Experiment with transformations in the plane
  1. Know precise definitions of angle, circle, perpendicular line, parallel line, and line segment, based on the undefined notions of point, line, distance along a line, and distance around a circular arc.
  2. Represent transformations in the plane using, e.g., transparencies and geometry software; describe transformations as functions that take points in the plane as inputs and give other points as outputs. Compare transformations that preserve distance and angle to those that do not (e.g., translation versus horizontal stretch).
  3. Given a rectangle, parallelogram, trapezoid, or regular polygon, describe the rotations and reflections that carry it onto itself.
  4. Develop definitions of rotations, reflections, and translations in terms of angles, circles, perpendicular lines, parallel lines, and line segments.
  5. Given a geometric figure and a rotation, reflection, or translation, draw the transformed figure using, e.g., graph paper, tracing paper, or geometry software. Specify a sequence of transformations that will carry a given figure onto another.
Understand congruence in terms of rigid motions
  1. Use geometric descriptions of rigid motions to transform figures and to predict the effect of a given rigid motion on a given figure; given two figures, use the definition of congruence in terms of rigid motions to decide if they are congruent.
  2. Use the definition of congruence in terms of rigid motions to show that two triangles are congruent if and only if corresponding pairs of sides and corresponding pairs of angles are congruent.
  3. Explain how the criteria for triangle congruence (ASA, SAS, and SSS) follow from the definition of congruence in terms of rigid motions.
Prove geometric theorems
  1. Prove theorems about lines and angles.
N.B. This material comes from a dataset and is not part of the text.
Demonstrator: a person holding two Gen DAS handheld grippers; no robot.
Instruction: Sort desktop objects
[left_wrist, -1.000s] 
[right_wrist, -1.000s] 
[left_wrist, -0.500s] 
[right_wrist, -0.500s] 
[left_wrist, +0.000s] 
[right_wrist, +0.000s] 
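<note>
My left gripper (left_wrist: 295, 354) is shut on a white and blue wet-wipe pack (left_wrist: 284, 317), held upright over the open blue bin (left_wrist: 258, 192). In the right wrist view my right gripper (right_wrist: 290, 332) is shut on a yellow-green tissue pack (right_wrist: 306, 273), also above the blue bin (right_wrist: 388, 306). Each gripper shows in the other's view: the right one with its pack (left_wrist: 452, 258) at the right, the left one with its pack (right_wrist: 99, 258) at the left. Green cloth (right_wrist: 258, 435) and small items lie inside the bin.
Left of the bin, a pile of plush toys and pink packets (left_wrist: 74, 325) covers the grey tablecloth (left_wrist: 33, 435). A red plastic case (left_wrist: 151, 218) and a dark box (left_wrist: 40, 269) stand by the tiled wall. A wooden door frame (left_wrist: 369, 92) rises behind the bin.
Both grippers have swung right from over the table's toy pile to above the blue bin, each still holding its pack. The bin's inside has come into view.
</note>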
Theorems include: vertical angles are congruent; when a transversal crosses parallel lines, alternate interior angles are congruent and corresponding angles are congruent; points on a perpendicular bisector of a line segment are exactly those equidistant from the segment’s endpoints.
  2. Prove theorems about triangles. Theorems include: measures of interior angles of a triangle sum to 180°; base angles of isosceles triangles are congruent; the segment joining midpoints of two sides of a triangle is parallel to the third side and half the length; the medians of a triangle meet at a point.
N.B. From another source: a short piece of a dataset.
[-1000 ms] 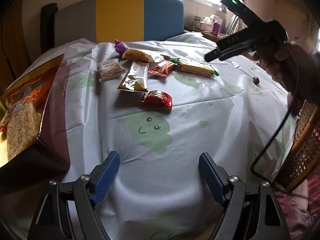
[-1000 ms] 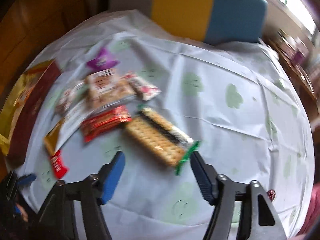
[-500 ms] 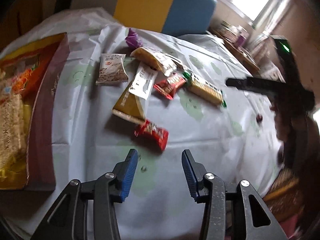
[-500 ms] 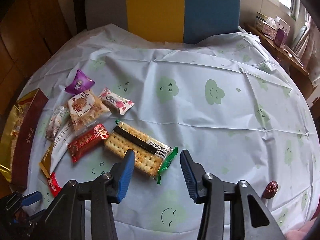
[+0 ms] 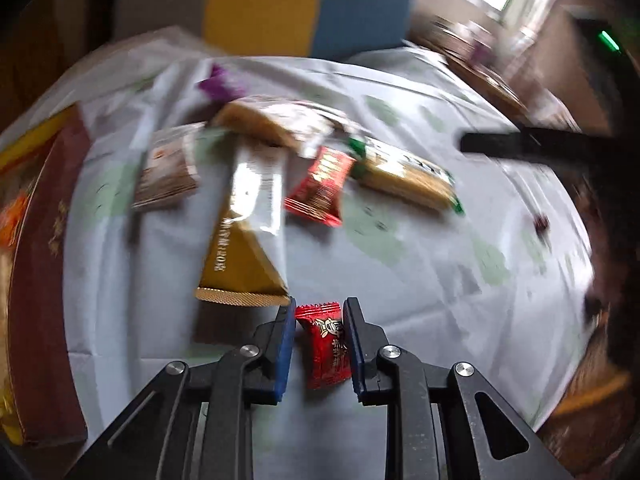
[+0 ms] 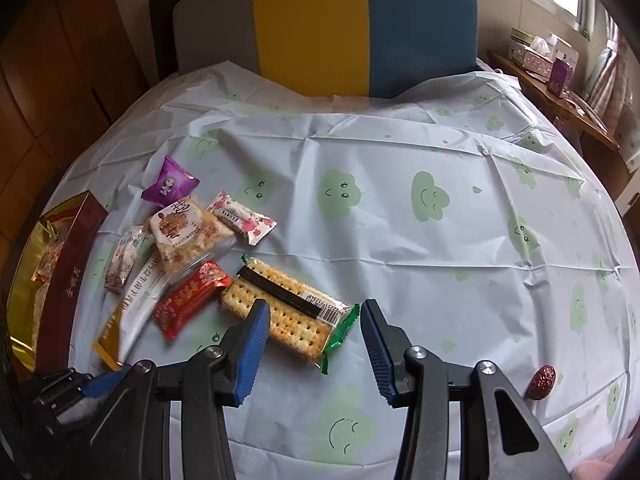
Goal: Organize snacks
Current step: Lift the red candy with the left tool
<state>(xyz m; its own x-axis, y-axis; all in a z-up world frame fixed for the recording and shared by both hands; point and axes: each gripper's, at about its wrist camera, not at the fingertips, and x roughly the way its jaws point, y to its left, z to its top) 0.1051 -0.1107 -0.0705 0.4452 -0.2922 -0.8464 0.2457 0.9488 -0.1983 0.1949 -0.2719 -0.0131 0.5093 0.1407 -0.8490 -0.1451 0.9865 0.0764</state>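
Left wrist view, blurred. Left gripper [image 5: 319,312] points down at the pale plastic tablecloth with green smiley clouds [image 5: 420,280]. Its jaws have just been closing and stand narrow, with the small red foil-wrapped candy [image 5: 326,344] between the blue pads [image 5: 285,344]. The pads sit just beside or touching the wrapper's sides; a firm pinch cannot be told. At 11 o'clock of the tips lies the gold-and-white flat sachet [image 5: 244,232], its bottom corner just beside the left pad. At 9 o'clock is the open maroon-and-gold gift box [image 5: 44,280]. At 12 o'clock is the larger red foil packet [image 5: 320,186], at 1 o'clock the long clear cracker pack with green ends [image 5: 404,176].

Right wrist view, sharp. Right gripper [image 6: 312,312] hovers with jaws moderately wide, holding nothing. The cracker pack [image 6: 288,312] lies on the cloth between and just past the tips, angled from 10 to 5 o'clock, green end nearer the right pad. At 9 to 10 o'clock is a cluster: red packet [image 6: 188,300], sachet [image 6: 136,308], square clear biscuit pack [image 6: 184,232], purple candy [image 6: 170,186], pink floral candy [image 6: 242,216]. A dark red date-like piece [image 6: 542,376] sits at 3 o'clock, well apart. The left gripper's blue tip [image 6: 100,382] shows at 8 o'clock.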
  3. Prove theorems about parallelograms. Theorems include: opposite sides are congruent, opposite angles are congruent, the diagonals of a parallelogram bisect each other, and conversely, rectangles are parallelograms with congruent diagonals.
Make geometric constructions
  1. Make formal geometric constructions with a variety of tools and methods (compass and straightedge, string, reflective devices, paper folding, dynamic geometric software, etc.). Copying a segment; copying an angle; bisecting a segment; bisecting an angle; constructing perpendicular lines, including the perpendicular bisector of a line segment; and constructing a line parallel to a given line through a point not on the line.
  2. Construct an equilateral triangle, a square, and a regular hexagon inscribed in a circle.